El joven usa una franela blanca inmaculada que se ve fuera de lugar en medio de herramientas, cauchos, envases con gasolina y hombres manchados de aceite y hollín. Su mirada se pasea de un lado a otro por lo gris del lugar y regresa por instantes a la laptop, donde investiga sobre el verdor de la fotosíntesis.

Estudia allí porque en su casa no tiene acceso a internet y este es el único rincón en todo el taller donde hay conexión; una señal de wifi prestado del taller vecino porque hace meses que se dañó el que tenían de CANTV y la empresa nacional de telefonía no ha dado respuesta.

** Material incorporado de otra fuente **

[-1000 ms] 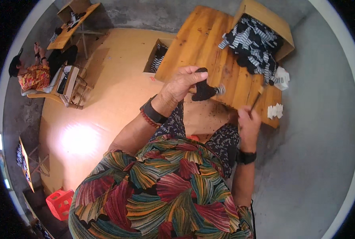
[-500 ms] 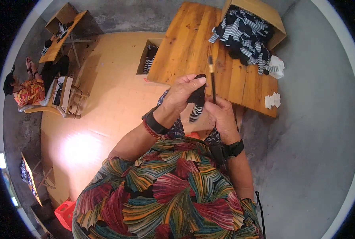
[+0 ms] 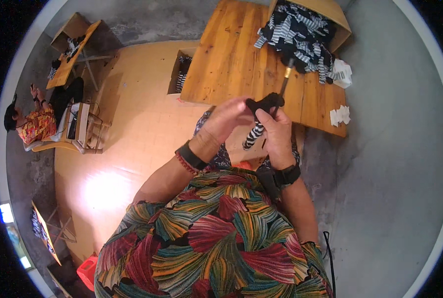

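You are holding a black-and-white striped sock (image 3: 255, 133) in front of your chest, just below the near edge of the wooden desk (image 3: 231, 59). Your left hand (image 3: 230, 118) is curling its fingers closed around the sock's dark upper end, and your right hand (image 3: 276, 130) is gripping the same dark end from the other side, so both hands are meeting on the fabric. The striped part of the sock is hanging down between your wrists.

A thin dark rod with a brass-coloured band (image 3: 284, 82) is rising from your right hand and slanting up over the desk; you cannot tell exactly how the fingers are pinching it.

On the far right corner of the desk, an open cardboard box (image 3: 338, 17) is lying tipped, with a pile of striped and black socks (image 3: 301, 35) spilling out of it. Small white paper tags (image 3: 339, 115) are lying near the desk's right edge. Another cardboard box (image 3: 179, 69) holding striped socks is sitting on the floor against the desk's left side. Well to the left of the desk, another person (image 3: 33, 124) is sitting on a chair.
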Tool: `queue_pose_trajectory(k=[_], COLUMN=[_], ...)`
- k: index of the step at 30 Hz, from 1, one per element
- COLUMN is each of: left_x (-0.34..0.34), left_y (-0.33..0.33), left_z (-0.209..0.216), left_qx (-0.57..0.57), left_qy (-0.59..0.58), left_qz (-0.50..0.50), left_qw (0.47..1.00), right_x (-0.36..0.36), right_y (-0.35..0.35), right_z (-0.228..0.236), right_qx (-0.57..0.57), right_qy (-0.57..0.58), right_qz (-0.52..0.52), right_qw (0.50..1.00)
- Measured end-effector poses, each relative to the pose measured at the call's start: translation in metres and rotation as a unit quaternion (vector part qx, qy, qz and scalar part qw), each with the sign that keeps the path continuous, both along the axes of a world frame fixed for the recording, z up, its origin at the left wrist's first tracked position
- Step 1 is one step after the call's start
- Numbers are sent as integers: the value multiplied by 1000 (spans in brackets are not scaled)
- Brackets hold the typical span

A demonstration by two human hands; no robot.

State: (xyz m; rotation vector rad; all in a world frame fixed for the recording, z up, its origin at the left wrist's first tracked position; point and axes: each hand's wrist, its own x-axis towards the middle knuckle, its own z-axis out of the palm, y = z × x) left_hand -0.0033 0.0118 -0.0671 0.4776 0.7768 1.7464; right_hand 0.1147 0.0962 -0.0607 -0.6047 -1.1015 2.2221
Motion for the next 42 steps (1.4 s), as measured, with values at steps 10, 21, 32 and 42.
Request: queue_pose_trajectory(k=[10,21,32,42], left_x=[30,-34,-184,-308], left_y=[22,12,-83,-15], left_z=[-22,-35,-55,-35], left_qx=[-98,-113,-201,-281], left_qy=[-126,-92,-87,206], left_qz=[60,154,315,312], left_qw=[985,977,924,884], right_x=[7,0,98,232], right_y=[2,-11,63,112], right_z=[1,-41,-60,-88], right_qx=[-38,370,291,157], right_qy=[-37,-159,-325,-499], right_qz=[87,122,137,-46], right_qw=[995,907,889,851])
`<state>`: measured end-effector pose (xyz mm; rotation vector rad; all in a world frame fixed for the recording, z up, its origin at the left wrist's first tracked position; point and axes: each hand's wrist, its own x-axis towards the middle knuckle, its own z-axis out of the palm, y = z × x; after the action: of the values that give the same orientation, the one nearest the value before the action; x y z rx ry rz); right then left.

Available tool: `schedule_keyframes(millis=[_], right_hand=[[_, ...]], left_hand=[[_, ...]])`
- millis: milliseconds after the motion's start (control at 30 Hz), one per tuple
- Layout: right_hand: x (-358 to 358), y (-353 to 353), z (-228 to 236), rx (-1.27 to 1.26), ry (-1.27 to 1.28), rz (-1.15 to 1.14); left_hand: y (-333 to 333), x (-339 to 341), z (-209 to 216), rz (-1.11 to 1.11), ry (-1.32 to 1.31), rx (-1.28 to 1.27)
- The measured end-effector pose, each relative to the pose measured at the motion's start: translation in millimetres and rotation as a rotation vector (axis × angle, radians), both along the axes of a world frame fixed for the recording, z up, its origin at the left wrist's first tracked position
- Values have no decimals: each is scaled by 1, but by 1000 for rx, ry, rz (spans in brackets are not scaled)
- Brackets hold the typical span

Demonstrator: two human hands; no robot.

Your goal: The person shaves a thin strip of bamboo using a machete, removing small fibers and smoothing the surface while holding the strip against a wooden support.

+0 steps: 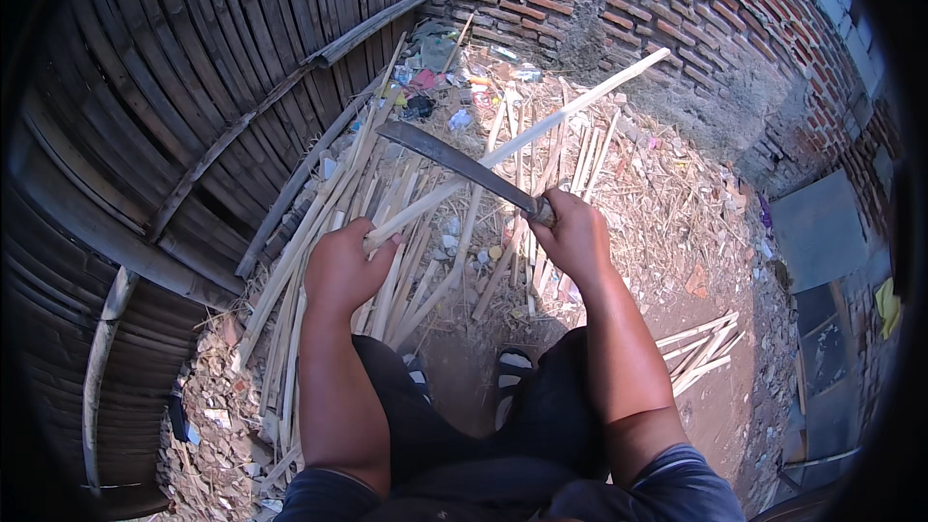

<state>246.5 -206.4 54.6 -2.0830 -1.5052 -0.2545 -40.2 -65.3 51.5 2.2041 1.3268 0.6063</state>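
Observation:
My left hand (346, 266) is closed around the near end of a long pale wooden stick (572, 108), which slants up and away to the right. In my right hand (577, 237) is the handle of a machete (454, 160). Its broad dark blade points to the far left and crosses the stick, apparently lying over it. Whether the blade touches the wood I cannot tell. Beneath both hands, many pale split sticks (319, 222) lie on the ground, most of them pointing away from me.
A slatted bamboo wall (193, 68) rises at the left, with a pole along it. A brick wall (657, 0) closes off the back and right. Coloured litter (422, 77) lies in the far corner. A small stack of sticks (704, 350) rests near my right forearm; my sandalled feet (512, 367) are below.

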Motion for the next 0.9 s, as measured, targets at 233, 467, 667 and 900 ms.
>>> schedule_keyframes(millis=[233,467,667,900], right_hand=[[-30,24,18,-64,-256,186],[2,31,4,-55,161,-177],[-16,26,-11,-194,4,5],[12,30,-18,-105,114,37]], left_hand=[[13,-36,-14,81,-83,96],[15,-48,-11,106,-39,45],[22,-46,-19,98,-18,30],[25,-33,-29,68,-67,128]])
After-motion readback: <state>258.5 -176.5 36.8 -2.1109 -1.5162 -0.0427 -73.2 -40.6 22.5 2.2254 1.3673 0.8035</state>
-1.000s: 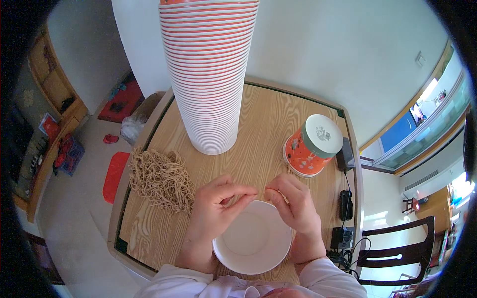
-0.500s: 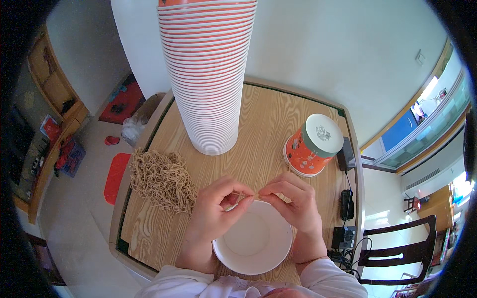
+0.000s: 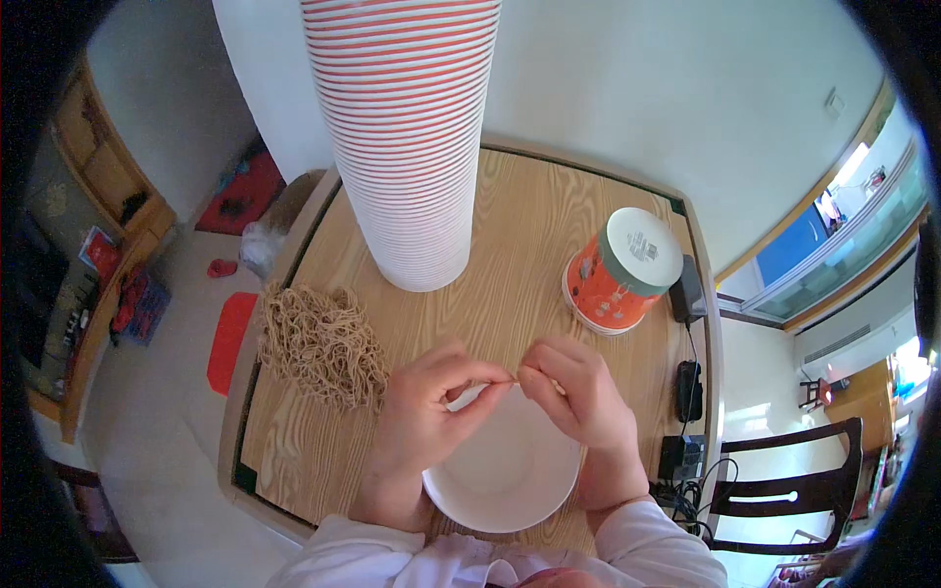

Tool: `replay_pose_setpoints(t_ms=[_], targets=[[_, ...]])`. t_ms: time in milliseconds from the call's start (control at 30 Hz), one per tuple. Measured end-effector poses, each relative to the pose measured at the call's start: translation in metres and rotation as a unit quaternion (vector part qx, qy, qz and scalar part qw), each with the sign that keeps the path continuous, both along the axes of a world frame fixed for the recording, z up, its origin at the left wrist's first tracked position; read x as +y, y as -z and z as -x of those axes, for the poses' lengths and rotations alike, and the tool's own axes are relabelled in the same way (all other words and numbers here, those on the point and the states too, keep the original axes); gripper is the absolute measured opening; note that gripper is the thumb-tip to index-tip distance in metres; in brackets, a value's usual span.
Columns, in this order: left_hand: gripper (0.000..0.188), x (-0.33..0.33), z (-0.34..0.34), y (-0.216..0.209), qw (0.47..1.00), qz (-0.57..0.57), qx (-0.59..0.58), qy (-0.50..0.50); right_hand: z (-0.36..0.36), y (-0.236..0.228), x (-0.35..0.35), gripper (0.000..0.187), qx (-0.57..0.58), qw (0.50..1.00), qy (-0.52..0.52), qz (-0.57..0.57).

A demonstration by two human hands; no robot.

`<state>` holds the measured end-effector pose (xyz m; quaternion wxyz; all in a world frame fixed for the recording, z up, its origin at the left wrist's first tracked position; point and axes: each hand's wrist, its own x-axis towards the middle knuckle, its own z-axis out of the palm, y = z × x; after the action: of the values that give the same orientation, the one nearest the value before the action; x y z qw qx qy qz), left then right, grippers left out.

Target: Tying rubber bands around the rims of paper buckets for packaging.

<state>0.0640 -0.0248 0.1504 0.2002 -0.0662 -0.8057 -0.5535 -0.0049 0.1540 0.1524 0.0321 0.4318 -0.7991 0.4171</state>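
My left hand (image 3: 433,404) and my right hand (image 3: 573,390) meet fingertip to fingertip above the far rim of a white paper bucket (image 3: 500,480). Both are pinched closed on a short, thin tan strand, mostly covered by the fingers. The bucket stands mouth up between my forearms, and its inside looks plain white. Left of my left hand lies a tangled heap of thin tan strands (image 3: 321,345), similar in colour to the strand I hold; whether they are cord or something else I cannot tell.
A tall stack of nested white-and-orange paper buckets (image 3: 412,157) rises at the table's back. Upside-down orange buckets with a green band (image 3: 618,279) stand at the right. Black power adapters (image 3: 680,456) and cables line the right edge of the wooden table (image 3: 520,255). A dark chair (image 3: 784,490) stands beyond.
My right fingers have curled in more tightly, and the fingertips of both hands have come closer together, slightly to the right. The whole view has shifted a little.
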Motion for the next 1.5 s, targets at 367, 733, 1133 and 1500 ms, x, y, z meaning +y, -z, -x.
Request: replay_pose_setpoints(t_ms=[367, 733, 1133, 1500], targets=[[0.011, -0.026, -0.006, -0.002, 0.993, 0.033, 0.01, -0.111, 0.029, 0.028, 0.005, 0.038, -0.049, 0.984, 0.079, -0.154], [0.013, -0.02, 0.002, 0.006, 0.974, 0.124, 0.046, -0.183, -0.025, -0.028, 0.004, 0.064, -0.045, 0.982, 0.119, -0.138], [0.017, -0.011, 0.005, 0.004, 0.962, 0.154, 0.065, -0.216, -0.028, -0.031, 0.009, 0.064, -0.019, 0.985, 0.123, -0.119], [0.018, -0.008, 0.009, 0.004, 0.961, 0.162, 0.075, -0.212, -0.025, -0.03, 0.011, 0.062, -0.02, 0.987, 0.126, -0.1]])
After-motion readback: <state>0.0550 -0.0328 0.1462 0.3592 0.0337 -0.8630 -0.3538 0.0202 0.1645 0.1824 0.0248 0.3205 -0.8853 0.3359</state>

En esta aula de clase, Ale no ve a ningún profesor por videollamada, pero está bajo la mirada vigilante de su mamá quien se sienta, se recuesta de la pared, camina alrededor de la mesa de madera, casi no le quita la mirada de encima y lo presiona para que no se distraiga con cada carro que entra al taller y con la radio que en todo el día no deja de sonar.

Luna y Ale no comparten maestra o grado, ni siquiera van al mismo colegio. Sin embargo, son alumnos únicos en una escuela en la que no tienen amigos, ni recreos, con una mamá que hace malabares para ser maestra y son formados por unas clases que llegan vía WhatsApp.